**Source records**
[Start of section]
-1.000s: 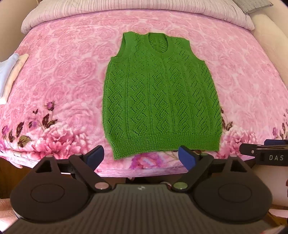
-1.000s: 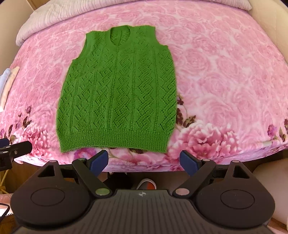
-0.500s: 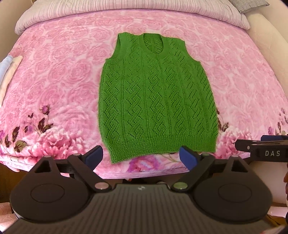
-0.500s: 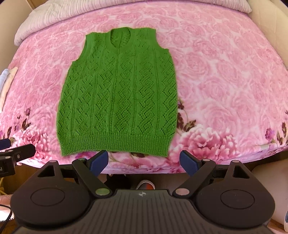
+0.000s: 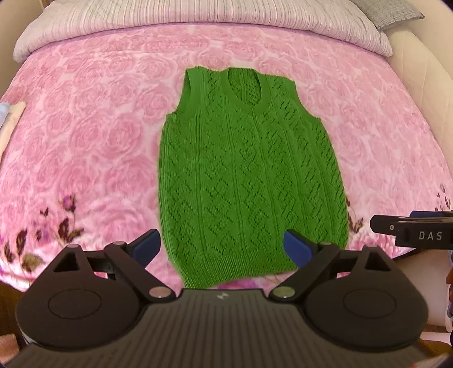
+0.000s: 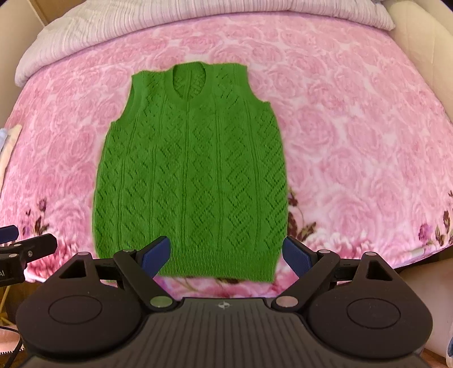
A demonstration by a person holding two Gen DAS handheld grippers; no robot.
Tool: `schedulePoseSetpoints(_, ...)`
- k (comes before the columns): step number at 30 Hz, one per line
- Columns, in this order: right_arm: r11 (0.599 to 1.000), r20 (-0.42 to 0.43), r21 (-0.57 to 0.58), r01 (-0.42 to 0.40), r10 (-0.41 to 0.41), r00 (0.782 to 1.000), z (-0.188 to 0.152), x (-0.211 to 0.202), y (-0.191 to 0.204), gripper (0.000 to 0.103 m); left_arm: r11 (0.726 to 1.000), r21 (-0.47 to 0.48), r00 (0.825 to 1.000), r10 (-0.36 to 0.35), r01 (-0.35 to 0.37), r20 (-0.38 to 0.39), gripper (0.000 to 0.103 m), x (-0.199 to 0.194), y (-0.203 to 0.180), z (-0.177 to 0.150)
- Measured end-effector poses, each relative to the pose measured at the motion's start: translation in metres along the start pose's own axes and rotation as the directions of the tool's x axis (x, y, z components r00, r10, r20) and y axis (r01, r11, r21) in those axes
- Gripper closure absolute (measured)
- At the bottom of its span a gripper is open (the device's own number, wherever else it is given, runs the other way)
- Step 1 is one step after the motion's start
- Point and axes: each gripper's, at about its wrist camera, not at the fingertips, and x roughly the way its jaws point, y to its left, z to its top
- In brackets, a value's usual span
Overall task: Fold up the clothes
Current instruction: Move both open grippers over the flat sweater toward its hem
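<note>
A green knitted sleeveless vest [image 5: 249, 175] lies flat on the pink rose-patterned bedspread [image 5: 93, 136], neck away from me, ribbed hem toward me. It also shows in the right wrist view [image 6: 192, 175]. My left gripper [image 5: 223, 246] is open and empty, its blue-padded fingers [image 5: 147, 246] spread over the hem's left part. My right gripper [image 6: 226, 253] is open and empty above the hem's right part. The right gripper's tip shows in the left wrist view [image 5: 410, 229], and the left gripper's tip shows in the right wrist view [image 6: 25, 249].
A grey-white striped quilt [image 5: 198, 14] lies along the head of the bed. A cream padded bed side [image 5: 419, 70] runs on the right. Folded pale cloth [image 5: 11, 119] lies at the bed's left edge. The bed's near edge [image 6: 220, 286] lies just below the hem.
Both grippers have moved forward toward the vest, so the hem now sits between their fingers. Both stay open. The vest has not moved.
</note>
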Motion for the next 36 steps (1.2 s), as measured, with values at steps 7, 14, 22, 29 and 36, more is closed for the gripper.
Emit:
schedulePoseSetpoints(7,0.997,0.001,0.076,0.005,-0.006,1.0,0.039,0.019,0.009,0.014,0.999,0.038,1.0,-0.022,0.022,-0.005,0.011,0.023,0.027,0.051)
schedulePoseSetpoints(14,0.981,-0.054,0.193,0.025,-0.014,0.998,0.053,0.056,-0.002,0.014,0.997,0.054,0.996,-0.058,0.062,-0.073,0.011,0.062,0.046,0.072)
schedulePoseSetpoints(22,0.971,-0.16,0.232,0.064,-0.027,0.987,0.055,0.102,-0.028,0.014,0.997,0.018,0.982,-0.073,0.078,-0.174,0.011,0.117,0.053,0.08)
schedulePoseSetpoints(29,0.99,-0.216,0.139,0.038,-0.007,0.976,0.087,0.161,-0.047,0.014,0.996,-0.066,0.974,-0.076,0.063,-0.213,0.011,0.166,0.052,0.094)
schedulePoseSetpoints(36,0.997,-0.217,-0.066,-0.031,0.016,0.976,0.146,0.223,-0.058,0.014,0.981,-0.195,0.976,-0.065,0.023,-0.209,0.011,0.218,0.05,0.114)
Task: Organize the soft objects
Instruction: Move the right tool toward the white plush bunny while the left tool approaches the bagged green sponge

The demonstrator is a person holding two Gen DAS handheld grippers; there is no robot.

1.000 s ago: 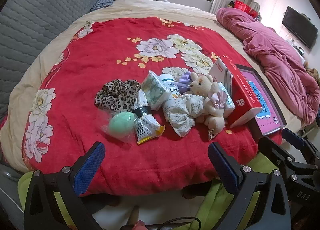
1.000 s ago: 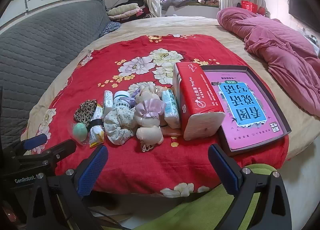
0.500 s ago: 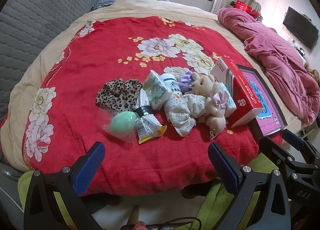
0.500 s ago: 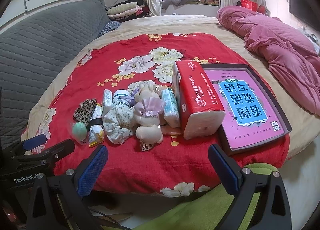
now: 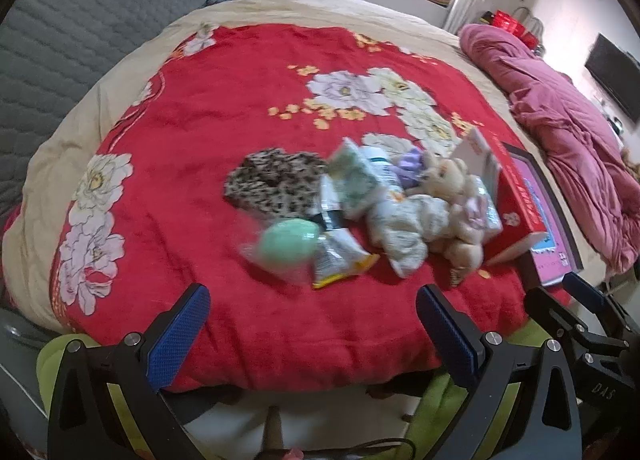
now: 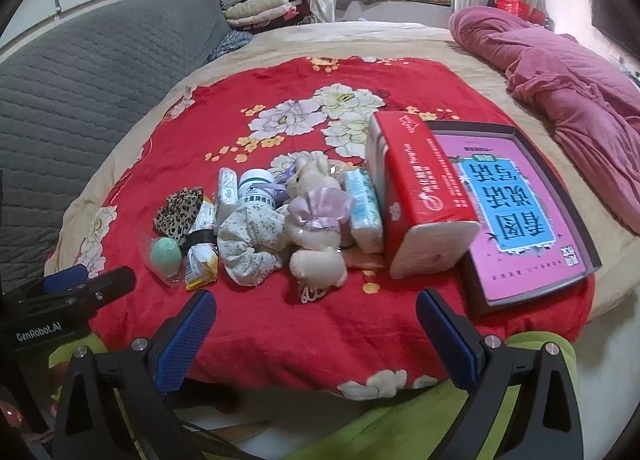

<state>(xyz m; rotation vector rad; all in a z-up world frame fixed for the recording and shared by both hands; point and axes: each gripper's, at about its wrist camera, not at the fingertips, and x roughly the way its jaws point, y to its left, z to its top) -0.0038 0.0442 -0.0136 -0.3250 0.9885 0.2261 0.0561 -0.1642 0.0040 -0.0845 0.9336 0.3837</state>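
1. left gripper point(image 5: 312, 324): jaws spread wide, holding nothing, at the near edge of the red blanket point(image 5: 208, 148). the green sponge point(image 5: 289, 245) in its clear wrap lies straight ahead, just beyond the fingertips, nearer this arm.
2. right gripper point(image 6: 316, 324): also wide open and empty, facing the plush bear point(image 6: 316, 228), whose long axis runs toward it.
3. only the right view is sharp and shows the tissue pack point(image 6: 420, 200) leaning on the pink box point(image 6: 516, 204); the left view is blurred.

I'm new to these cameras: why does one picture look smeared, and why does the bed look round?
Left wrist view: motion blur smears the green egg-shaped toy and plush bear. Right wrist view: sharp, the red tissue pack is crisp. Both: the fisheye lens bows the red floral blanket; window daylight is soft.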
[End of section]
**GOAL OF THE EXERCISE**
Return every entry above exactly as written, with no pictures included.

**WRITTEN REPLY**
-1.000s: 
-1.000s: 
-0.500s: 
-0.500s: 
+0.000s: 
+0.000s: 
A demonstration by a person holding two Gen DAS handheld grippers; no robot.
Tool: `schedulePoseSetpoints(_, ...)`
- k (comes before the columns): step number at 30 Hz, one per line
- Columns, in this order: right_arm: r11 (0.599 to 1.000), r20 (-0.42 to 0.43), r21 (-0.57 to 0.58), r01 (-0.42 to 0.40), r10 (-0.41 to 0.41), r00 (0.782 to 1.000), z (-0.188 to 0.152), x (-0.211 to 0.202), y (-0.191 to 0.204), gripper (0.000 to 0.103 m); left_arm: r11 (0.726 to 1.000), r21 (-0.47 to 0.48), r00 (0.825 to 1.000), r10 (-0.36 to 0.35), r01 (-0.35 to 0.37), r20 (-0.38 to 0.39), gripper (0.000 to 0.103 m), x (-0.199 to 0.194), y (-0.203 to 0.180), z (-0.177 to 0.150)
- Measured end-effector poses, each relative to the pose measured at the motion's start: translation in metres along the start pose's own axes and rotation as the directions of the tool's x axis (x, y, z components r00, r10, r20) and y axis (r01, r11, r21) in those axes
- Gripper closure absolute (measured)
- At the bottom of its span a gripper is open (the device's own number, wherever else it is given, runs the other way)
- Step 1 is one step after the motion's start
- Point and axes: each gripper's, at about its wrist camera, not at the fingertips, and x roughly the way its jaws point, y to its left, z to its top
- In brackets, a value's usual span
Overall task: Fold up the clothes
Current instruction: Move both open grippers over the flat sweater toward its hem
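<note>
A green knitted sleeveless vest [image 5: 249, 175] lies flat on the pink rose-patterned bedspread [image 5: 93, 136], neck away from me, ribbed hem toward me. It also shows in the right wrist view [image 6: 192, 175]. My left gripper [image 5: 223, 246] is open and empty, its blue-padded fingers [image 5: 147, 246] spread over the hem's left part. My right gripper [image 6: 226, 253] is open and empty above the hem's right part. The right gripper's tip shows in the left wrist view [image 5: 410, 229], and the left gripper's tip shows in the right wrist view [image 6: 25, 249].
A grey-white striped quilt [image 5: 198, 14] lies along the head of the bed. A cream padded bed side [image 5: 419, 70] runs on the right. Folded pale cloth [image 5: 11, 119] lies at the bed's left edge. The bed's near edge [image 6: 220, 286] lies just below the hem.
Both grippers have moved forward toward the vest, so the hem now sits between their fingers. Both stay open. The vest has not moved.
</note>
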Motion for the next 36 steps (1.2 s), as measured, with values at steps 7, 14, 22, 29 and 36, more is closed for the gripper.
Emit:
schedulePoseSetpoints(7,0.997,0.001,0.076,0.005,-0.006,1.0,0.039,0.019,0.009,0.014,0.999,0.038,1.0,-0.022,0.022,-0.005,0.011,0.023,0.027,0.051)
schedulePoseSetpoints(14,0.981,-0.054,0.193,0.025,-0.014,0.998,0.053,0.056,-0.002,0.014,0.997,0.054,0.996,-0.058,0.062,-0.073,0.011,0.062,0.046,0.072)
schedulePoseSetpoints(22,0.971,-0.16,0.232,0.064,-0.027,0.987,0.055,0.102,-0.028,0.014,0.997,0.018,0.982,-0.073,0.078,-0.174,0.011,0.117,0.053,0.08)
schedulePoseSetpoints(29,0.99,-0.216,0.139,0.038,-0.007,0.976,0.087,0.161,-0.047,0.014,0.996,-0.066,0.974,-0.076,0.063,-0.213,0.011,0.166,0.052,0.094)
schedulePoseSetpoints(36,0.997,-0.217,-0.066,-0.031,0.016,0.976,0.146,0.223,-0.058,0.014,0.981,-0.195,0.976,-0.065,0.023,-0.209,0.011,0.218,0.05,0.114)
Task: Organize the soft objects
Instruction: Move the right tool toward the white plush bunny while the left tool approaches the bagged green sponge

The demonstrator is a person holding two Gen DAS handheld grippers; there is no robot.

1.000 s ago: 
1.000 s ago: 
0.500 s ago: 
0.500 s ago: 
now: 
now: 

<state>(xyz m; rotation vector rad; all in a z-up world frame fixed for the recording and shared by both hands; point and axes: each gripper's, at about its wrist camera, not at the fingertips, and x roughly the way its jaws point, y to its left, z to its top) -0.0038 0.0442 -0.0136 -0.3250 0.9885 0.2261 0.0561 -0.1642 0.0040 -0.0845 0.9336 0.3837</state>
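1. left gripper point(image 5: 312, 324): jaws spread wide, holding nothing, at the near edge of the red blanket point(image 5: 208, 148). the green sponge point(image 5: 289, 245) in its clear wrap lies straight ahead, just beyond the fingertips, nearer this arm.
2. right gripper point(image 6: 316, 324): also wide open and empty, facing the plush bear point(image 6: 316, 228), whose long axis runs toward it.
3. only the right view is sharp and shows the tissue pack point(image 6: 420, 200) leaning on the pink box point(image 6: 516, 204); the left view is blurred.

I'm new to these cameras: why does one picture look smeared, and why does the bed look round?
Left wrist view: motion blur smears the green egg-shaped toy and plush bear. Right wrist view: sharp, the red tissue pack is crisp. Both: the fisheye lens bows the red floral blanket; window daylight is soft.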

Nothing more belongs to this exercise.